→ **Work to complete**: Restate word for word the lines of the material below, from the line with "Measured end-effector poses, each" to the line with "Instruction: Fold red", both lines included, and no others.

→ **Dataset content**:

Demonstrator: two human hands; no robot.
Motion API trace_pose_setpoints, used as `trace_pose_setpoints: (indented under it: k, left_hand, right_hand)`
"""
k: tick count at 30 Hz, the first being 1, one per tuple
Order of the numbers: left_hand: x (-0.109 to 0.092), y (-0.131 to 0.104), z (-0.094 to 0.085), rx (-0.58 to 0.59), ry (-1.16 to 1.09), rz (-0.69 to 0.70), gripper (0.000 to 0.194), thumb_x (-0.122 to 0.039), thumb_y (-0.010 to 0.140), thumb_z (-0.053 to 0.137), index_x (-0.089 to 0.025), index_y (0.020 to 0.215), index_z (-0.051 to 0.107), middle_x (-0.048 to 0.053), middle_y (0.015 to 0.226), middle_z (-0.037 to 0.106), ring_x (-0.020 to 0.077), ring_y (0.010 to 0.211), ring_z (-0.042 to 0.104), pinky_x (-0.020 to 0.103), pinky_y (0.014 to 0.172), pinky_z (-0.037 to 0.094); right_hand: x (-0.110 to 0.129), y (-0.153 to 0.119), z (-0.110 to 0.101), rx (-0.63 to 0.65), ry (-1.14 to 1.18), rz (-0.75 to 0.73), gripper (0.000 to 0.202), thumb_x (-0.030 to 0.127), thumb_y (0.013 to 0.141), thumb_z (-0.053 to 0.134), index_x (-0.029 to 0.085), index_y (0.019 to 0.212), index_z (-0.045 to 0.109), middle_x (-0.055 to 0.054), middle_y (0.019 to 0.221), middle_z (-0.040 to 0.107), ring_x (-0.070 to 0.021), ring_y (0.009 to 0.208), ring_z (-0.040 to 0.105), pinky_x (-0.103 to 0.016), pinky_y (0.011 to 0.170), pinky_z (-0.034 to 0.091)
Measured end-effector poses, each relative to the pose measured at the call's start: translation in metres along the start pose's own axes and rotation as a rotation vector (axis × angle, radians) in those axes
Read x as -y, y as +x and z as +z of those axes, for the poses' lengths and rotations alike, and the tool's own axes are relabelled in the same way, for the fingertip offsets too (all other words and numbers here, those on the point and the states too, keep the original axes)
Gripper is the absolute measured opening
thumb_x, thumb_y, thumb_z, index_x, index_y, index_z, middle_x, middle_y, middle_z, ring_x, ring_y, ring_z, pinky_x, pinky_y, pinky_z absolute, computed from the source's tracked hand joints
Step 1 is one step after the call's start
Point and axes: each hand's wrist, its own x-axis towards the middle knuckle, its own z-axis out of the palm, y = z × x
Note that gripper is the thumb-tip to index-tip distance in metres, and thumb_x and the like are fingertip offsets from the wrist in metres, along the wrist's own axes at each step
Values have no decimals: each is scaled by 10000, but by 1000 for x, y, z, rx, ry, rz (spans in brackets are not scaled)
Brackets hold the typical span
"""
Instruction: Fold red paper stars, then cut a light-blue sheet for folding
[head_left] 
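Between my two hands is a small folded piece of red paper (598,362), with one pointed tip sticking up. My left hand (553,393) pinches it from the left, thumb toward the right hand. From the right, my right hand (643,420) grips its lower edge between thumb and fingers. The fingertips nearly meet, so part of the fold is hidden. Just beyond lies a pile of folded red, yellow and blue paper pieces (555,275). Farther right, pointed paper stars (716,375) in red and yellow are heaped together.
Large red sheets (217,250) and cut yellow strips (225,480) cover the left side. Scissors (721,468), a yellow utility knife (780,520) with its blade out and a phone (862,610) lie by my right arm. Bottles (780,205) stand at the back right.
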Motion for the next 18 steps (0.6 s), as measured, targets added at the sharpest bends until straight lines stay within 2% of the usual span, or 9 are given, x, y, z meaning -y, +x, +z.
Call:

→ **Result of the task**:
Measured end-effector poses, each relative to the pose measured at the call's start: translation in metres along the start pose's own axes and rotation as a rotation vector (axis × angle, radians) in those axes
Read x as -y, y as +x and z as +z of those axes, for the poses' lengths and rotations alike, and the tool's own axes are relabelled in the same way, for the fingertip offsets too (all other words and numbers here, those on the point and the states too, keep the original axes)
Gripper is the absolute measured opening
thumb_x, thumb_y, thumb_z, index_x, index_y, index_z, middle_x, middle_y, middle_z, ring_x, ring_y, ring_z, pinky_x, pinky_y, pinky_z absolute, computed from the source's tracked hand joints
Step 1 is one step after the call's start
Point and axes: each hand's wrist, its own x-axis towards the middle knuckle, its own z-axis out of the palm, y = z × x
Note that gripper is the thumb-tip to index-tip distance in metres, and thumb_x and the like are fingertip offsets from the wrist in metres, along the wrist's own axes at each step
Values have no decimals: each is scaled by 10000, but by 1000 for x, y, z, rx, ry, rz (spans in brackets are not scaled)
Brackets hold the typical span
"""
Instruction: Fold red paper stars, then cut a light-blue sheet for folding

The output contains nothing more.